The corrective technique she described was devised based on limited histological studies showing the presence of fat necrosis and scarring at the sites of irregularities. When performing the fat transfer, Dr. Narins uses tumescent anesthesia at the donor and recipient sites and harvests fat with a 10-cc syringe and Coleman extractor. After centrifuging the material for one minute, the infranate and oily supranate are discarded, extra supranate is wicked off, and the fat is transferred into 1 cc syringes. A baby Toledo cannula is used to undermine the scarred tissue prior to fat transfer.
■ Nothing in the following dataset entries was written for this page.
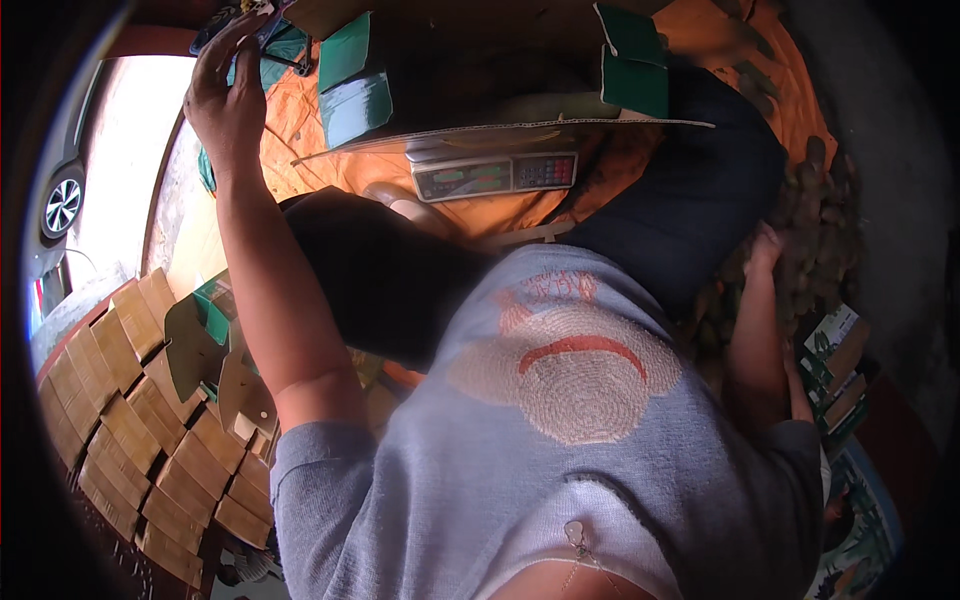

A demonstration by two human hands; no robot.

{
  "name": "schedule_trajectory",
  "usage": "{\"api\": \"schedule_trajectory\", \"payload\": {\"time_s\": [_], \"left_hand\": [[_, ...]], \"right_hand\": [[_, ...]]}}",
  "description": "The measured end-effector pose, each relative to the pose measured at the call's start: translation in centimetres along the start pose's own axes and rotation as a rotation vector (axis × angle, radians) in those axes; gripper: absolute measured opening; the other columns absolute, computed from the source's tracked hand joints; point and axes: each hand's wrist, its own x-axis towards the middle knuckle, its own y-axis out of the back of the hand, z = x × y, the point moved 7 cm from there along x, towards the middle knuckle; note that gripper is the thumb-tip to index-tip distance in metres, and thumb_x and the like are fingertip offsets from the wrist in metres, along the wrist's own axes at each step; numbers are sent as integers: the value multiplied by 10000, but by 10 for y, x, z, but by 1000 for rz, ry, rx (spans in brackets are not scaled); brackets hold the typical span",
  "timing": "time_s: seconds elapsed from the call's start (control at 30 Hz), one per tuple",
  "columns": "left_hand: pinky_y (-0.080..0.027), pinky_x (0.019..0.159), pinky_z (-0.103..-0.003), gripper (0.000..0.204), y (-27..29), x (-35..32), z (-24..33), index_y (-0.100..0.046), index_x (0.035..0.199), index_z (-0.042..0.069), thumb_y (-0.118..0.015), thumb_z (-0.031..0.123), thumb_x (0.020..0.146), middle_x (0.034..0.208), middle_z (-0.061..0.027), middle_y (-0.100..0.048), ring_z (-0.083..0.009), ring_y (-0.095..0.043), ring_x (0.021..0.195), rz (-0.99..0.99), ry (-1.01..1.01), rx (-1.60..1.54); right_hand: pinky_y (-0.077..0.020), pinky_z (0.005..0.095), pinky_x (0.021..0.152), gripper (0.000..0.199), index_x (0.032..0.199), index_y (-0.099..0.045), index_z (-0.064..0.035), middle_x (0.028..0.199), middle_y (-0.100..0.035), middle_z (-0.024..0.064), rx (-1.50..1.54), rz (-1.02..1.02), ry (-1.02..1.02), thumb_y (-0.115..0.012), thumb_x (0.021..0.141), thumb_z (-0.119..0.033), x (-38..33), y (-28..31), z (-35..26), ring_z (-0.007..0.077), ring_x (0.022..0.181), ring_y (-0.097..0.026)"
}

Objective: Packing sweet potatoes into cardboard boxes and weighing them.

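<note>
- At the upper left of the head view, the left hand [225,95] is raised at the end of a bare forearm, fingers spread, against a dark flat object [232,22] at the frame's top edge; whether the grip is closed on it cannot be told.
- Just beside that hand lie green folded cartons [352,80] on an orange sheet [300,135].
- Right hand [765,248] reaches to the right side, fingers bent loosely, at the edge of a heap of brown knobbly produce [820,225]; the grip's state and whether it has hold of any piece cannot be told.
- A digital weighing scale [495,175] sits near the centre top on the orange sheet, under the edge of a large cardboard flap [520,125].
- Rows of flat brown cardboard boxes [140,420] are stacked at the lower left.
- A green and white printed carton [835,365] rests at the right, near the right elbow.
- A light blue knitted top with an embroidered patch [565,370] fills the lower centre.
</note>
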Motion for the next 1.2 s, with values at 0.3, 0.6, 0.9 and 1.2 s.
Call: {"api": "schedule_trajectory", "payload": {"time_s": [0.3,0.6,0.9,1.2], "left_hand": [[-483,1061,-322,241,-3,0,-22,-724,1202,37,-599,29,996,1208,-84,-728,-176,-644,1196,62,147,1],[-507,1042,-335,230,-10,1,-5,-740,1180,72,-610,36,993,1191,-58,-734,-166,-646,1190,72,59,57],[-540,931,-320,237,14,3,15,-784,1083,161,-642,69,917,1136,-34,-746,-198,-717,1034,140,-64,190],[-557,849,-336,195,23,7,41,-772,998,98,-634,20,884,1075,-90,-749,-271,-728,972,188,-145,166]], "right_hand": [[-570,361,585,275,1197,-622,8,986,-707,140,30,-15,-249,-615,977,-156,-33,-9,60,243,692,-688],[-517,354,955,352,1322,-565,58,1213,-681,175,37,70,239,-543,995,-70,3,-7,-17,267,1113,-658],[-560,343,926,277,1265,-596,40,1270,-647,170,333,-23,457,-531,996,25,-93,-61,-230,236,1096,-666],[-494,318,965,249,1167,-674,1,1105,-720,83,-72,-740,1183,-712,929,-62,-342,-174,-390,184,1066,-664]]}}
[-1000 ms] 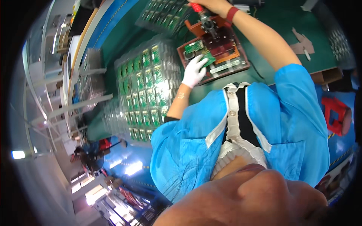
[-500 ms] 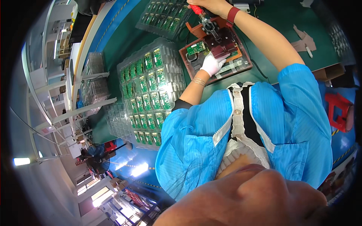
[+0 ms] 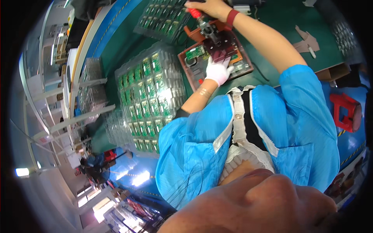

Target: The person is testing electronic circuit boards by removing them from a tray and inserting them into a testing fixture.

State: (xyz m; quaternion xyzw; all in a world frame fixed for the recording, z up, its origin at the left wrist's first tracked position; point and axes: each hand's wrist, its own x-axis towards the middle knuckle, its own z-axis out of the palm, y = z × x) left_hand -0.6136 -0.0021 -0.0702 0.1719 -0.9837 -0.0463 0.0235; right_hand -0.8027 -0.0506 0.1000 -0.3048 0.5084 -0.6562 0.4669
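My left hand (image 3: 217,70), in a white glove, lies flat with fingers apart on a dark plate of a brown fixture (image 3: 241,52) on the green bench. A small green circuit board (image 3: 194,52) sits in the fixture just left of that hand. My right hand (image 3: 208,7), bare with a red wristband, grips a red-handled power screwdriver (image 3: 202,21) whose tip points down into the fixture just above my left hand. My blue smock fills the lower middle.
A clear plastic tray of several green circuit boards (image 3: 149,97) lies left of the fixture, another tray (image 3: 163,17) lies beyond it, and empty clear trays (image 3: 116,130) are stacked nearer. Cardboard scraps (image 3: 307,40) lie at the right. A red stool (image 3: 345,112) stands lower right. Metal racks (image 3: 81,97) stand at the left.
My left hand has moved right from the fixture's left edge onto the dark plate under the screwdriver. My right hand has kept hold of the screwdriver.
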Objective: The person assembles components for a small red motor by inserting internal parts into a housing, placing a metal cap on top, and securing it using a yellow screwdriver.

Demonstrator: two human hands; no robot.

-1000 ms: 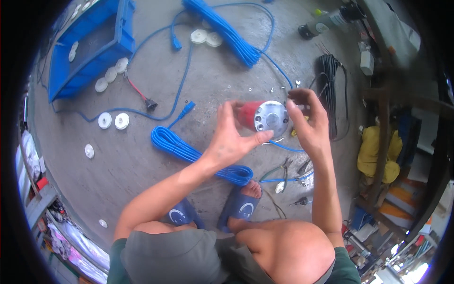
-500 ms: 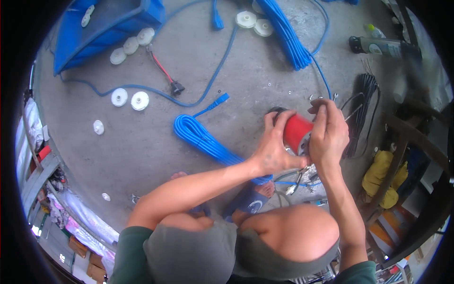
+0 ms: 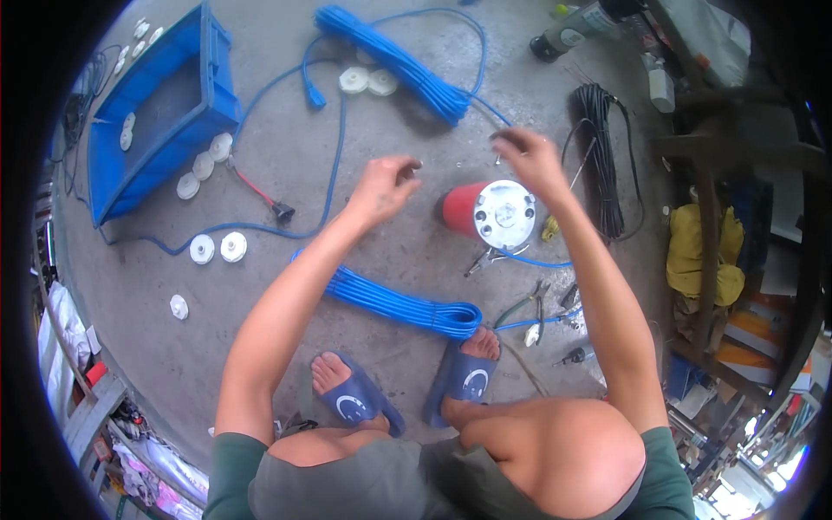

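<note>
On the floor (image 3: pixel 139 347), apparently on end: a red cylinder (image 3: pixel 461 208) with a silver, holed end cap (image 3: pixel 505 214) facing up, long axis roughly toward the camera. Rightward and lower in view from the left hand (image 3: pixel 387 186), just below the right hand (image 3: pixel 524 156); close to both, touching neither. With left fingers loosely parted, right ones bent near the thumb, impossible to tell if around something small.

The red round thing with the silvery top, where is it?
In the head view, the red cylinder sits on the floor right of centre, just below the right hand and above the looped blue cable.
</note>
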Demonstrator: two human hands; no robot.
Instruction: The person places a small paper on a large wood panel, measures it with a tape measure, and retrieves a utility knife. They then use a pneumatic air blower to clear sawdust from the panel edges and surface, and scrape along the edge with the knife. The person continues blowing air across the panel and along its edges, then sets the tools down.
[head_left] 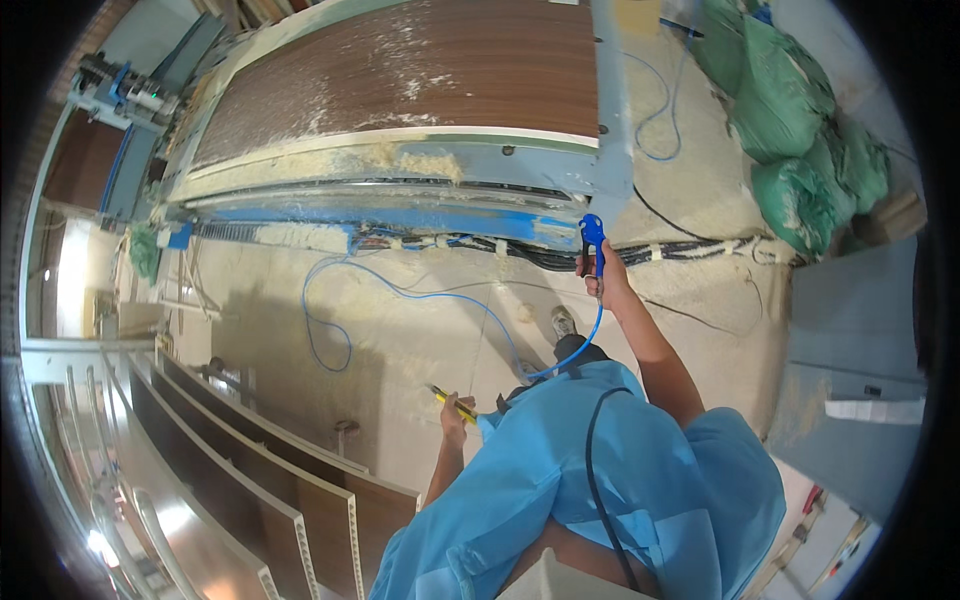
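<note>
My right hand (604, 272) is closed around the grip of a blue air blow gun (593, 232), held up close to the edge of the machine bed. From its handle a thin blue air hose (455, 297) loops down past my body and over the floor to the left. Lower and further left, my left hand (456, 418) grips a slim yellow-and-black tool (441, 396), its tip pointing up and left. The tool's exact kind is too small to tell. Beyond the blow gun, a brown wood-grain panel (430, 75) lies on the machine bed, streaked with pale dust.
The grey-blue machine bed (540, 165) carries sawdust along its front edge. Black cables (530, 255) run below it over the floor. Green sacks (790, 110) sit at the far right, above a grey cabinet (850, 370). Several brown panels (255, 455) stand in a rack at the lower left.
</note>
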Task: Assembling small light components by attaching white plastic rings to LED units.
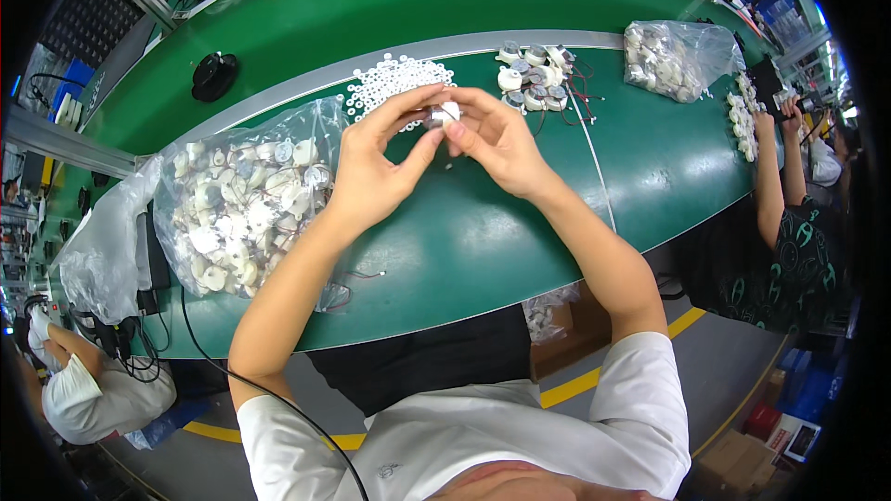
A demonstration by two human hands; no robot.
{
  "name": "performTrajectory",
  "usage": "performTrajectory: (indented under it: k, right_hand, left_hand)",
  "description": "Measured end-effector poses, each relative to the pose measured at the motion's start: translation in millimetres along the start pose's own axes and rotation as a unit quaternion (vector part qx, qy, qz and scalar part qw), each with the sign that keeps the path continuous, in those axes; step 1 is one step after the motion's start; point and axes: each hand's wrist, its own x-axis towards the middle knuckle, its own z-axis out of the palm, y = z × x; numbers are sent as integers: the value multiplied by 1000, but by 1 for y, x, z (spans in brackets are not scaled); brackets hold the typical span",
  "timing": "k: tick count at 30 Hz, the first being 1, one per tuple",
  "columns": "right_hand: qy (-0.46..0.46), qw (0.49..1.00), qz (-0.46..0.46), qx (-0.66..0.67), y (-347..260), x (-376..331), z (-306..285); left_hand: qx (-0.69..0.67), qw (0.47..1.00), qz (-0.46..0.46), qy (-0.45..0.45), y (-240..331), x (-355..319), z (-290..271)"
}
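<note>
Between my two hands, above the middle of the green table, is a small motor with a white cap [448, 114]. My left hand [385, 153] grips its metal side with thumb and fingers. The thumb and fingers of my right hand [492, 139] close on the white part. Just behind my hands lies a spread of small white rings [394, 76]. Farther right stands a cluster of motors [535, 77] with white housings and thin red and black wires. Close to my left forearm is a clear bag of wired white motors [246, 209].
At the far right of the table sits another bag of parts [664, 60]. A round black object [214, 76] rests on the green belt at the back. A black cable [251, 380] crosses my left arm. A co-worker's hands [775, 116] work at the right.
</note>
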Motion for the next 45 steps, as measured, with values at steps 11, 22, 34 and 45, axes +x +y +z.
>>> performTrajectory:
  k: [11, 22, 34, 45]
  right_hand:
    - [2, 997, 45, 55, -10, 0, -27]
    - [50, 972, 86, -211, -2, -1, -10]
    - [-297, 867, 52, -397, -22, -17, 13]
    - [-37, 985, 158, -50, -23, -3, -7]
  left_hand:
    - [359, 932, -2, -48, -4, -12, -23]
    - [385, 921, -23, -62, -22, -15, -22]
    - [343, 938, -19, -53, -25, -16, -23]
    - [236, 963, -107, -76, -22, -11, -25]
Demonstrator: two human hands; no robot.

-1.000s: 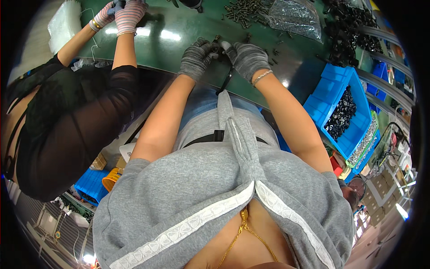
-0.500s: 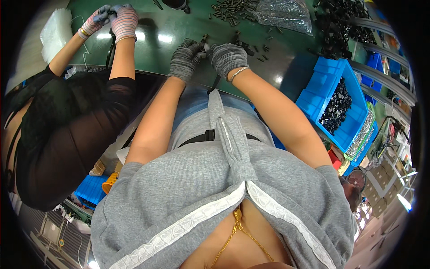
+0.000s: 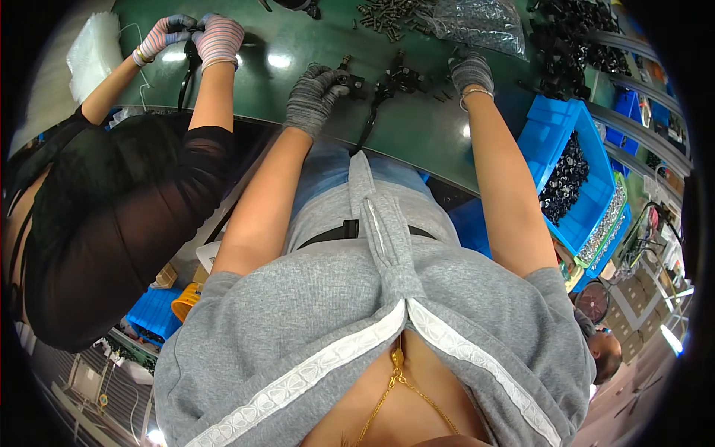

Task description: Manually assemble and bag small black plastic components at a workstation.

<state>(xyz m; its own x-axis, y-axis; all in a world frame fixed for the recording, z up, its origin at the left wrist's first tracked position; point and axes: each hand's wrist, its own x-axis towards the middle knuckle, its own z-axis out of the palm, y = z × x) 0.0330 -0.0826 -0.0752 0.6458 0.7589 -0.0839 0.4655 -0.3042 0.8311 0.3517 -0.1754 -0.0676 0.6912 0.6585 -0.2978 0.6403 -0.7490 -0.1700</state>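
Note:
In its grey knit glove, my left hand is closed on a small black bracket with a brass-coloured threaded end. To its right a black lever assembly lies on the green table, its long lever pointing at my body. My right hand, gloved alike, is farther right beside a clear plastic bag. Its fingers are curled together; whatever they hold is hidden. A few small dark pins lie between the lever assembly and my right hand.
Small metal fittings are heaped at the far side, black parts at the far right. A blue bin of black clips stands right of the table. On the left a co-worker's gloved hands work on a black lever.
My right hand has left the spot beside my left hand and moved right, toward the plastic bag. My left hand stays nearly in place, the bracket in it now plainly visible.

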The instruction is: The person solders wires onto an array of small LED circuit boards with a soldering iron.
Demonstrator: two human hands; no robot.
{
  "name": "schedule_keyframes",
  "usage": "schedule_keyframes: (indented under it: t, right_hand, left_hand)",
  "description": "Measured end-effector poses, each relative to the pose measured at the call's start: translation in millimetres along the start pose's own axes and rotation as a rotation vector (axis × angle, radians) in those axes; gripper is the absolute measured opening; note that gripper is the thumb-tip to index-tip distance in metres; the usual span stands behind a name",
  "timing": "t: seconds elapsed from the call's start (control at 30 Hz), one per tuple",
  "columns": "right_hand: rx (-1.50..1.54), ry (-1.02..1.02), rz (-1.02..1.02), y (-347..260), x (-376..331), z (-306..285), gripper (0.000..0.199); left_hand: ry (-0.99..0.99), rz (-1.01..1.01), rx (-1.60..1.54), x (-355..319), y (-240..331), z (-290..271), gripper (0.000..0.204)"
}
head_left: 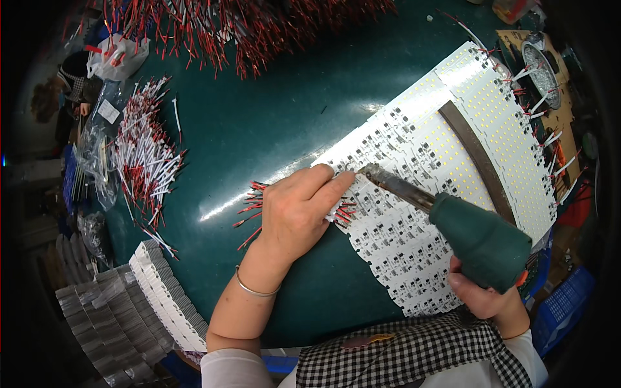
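Observation:
A large white panel of LED circuit boards (381,242) lies slanted on the green table, with rows of small black parts and yellow LEDs. My left hand (291,210) is closed round a bundle of short red and white wires (251,208), their ends sticking out on both sides. Its thumb and index finger reach the panel's upper left edge. From the right, my right hand (482,299) grips a green soldering gun (482,239). The gun's metal tip (370,171) is at the boards, just beside my left fingertips. Whether tip and board touch, I cannot tell.
A dark curved bar (477,158) rests across the panel. Wires stick out along its right edge, near a metal dish (541,74). A wire heap (145,152) lies at left, more red wires (259,29) at the back. Stacked board strips (168,294) stand front left.

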State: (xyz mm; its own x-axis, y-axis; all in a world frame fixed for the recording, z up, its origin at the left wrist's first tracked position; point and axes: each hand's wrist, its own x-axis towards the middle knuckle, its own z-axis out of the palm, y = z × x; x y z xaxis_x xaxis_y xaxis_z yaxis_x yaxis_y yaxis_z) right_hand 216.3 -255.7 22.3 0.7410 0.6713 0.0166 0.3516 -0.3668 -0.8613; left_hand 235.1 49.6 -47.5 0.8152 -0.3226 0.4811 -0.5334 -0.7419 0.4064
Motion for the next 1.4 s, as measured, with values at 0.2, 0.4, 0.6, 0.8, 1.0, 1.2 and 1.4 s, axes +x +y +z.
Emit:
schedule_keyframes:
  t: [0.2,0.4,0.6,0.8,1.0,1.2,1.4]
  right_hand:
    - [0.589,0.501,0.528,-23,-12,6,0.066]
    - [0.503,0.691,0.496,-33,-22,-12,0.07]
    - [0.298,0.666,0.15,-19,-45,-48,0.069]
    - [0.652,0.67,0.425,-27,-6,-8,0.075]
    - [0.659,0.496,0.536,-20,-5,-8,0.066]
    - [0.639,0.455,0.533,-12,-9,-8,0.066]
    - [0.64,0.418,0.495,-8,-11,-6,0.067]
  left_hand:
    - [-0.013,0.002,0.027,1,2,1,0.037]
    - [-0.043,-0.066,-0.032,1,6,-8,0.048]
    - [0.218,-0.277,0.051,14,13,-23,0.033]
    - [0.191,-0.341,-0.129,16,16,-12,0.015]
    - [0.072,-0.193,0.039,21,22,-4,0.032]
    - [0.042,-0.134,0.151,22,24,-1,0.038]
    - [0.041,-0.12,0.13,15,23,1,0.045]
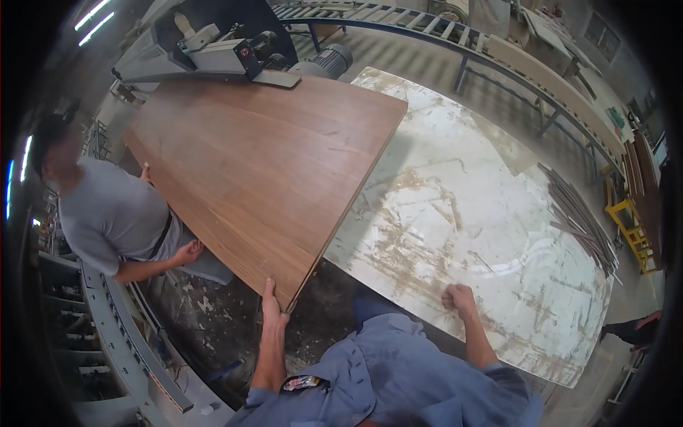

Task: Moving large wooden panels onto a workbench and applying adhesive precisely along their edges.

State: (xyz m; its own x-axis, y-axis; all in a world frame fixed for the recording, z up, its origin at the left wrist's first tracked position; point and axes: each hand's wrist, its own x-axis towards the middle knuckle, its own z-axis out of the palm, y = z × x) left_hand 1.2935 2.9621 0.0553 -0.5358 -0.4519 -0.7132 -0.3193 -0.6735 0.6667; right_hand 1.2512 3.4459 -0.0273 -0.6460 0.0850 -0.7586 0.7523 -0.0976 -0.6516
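Note:
A large brown wood-grain panel [263, 156] lies slanting across the left and middle, its far end at a machine. My left hand [272, 304] grips the panel's near corner, thumb on top and fingers curled beneath the edge. My right hand [459, 297] is closed in a fist over the near edge of a white, scuffed tabletop [455, 213], with nothing showing in it. A co-worker [117, 206] in a grey shirt stands at the panel's left edge, both hands close against it.
The machine [213, 57] with a motor [329, 62] stands at the far end. Several thin dark strips [582, 220] lie along the table's right edge. A roller conveyor [427, 32] runs behind. A yellow rack [629, 220] is at the far right, and a grey metal rail [139, 341] at lower left.

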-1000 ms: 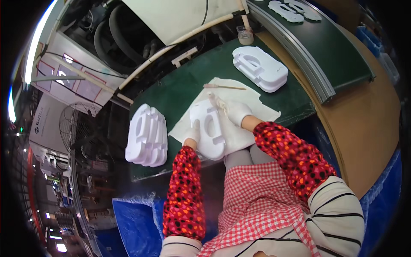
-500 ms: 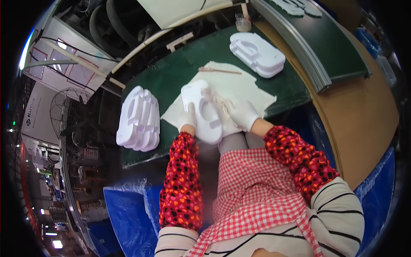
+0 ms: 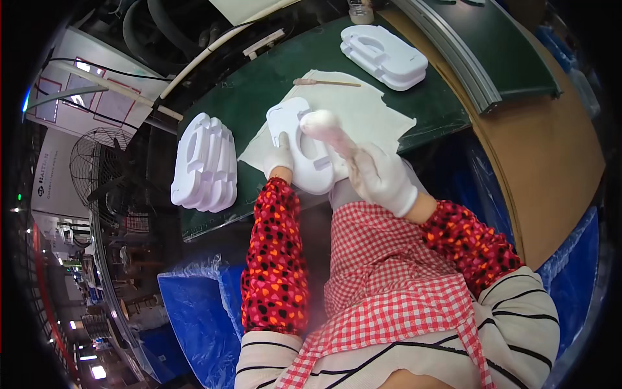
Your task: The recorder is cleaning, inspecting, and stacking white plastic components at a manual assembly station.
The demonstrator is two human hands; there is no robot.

Dr. Narins notes the risk of surface irregularities has been virtually eliminated with adherence to published treatment guidelines that are designed to minimize tissue overheating. Those guidelines recommend use of multiple passes, moderate settings, the new fast tip and no local anesthesia.

"Seventy percent of the contour irregularities that have been reported occurred in patients who underwent the radiofrequency procedure after being blocked with a local anesthetic or IV sedation," she says.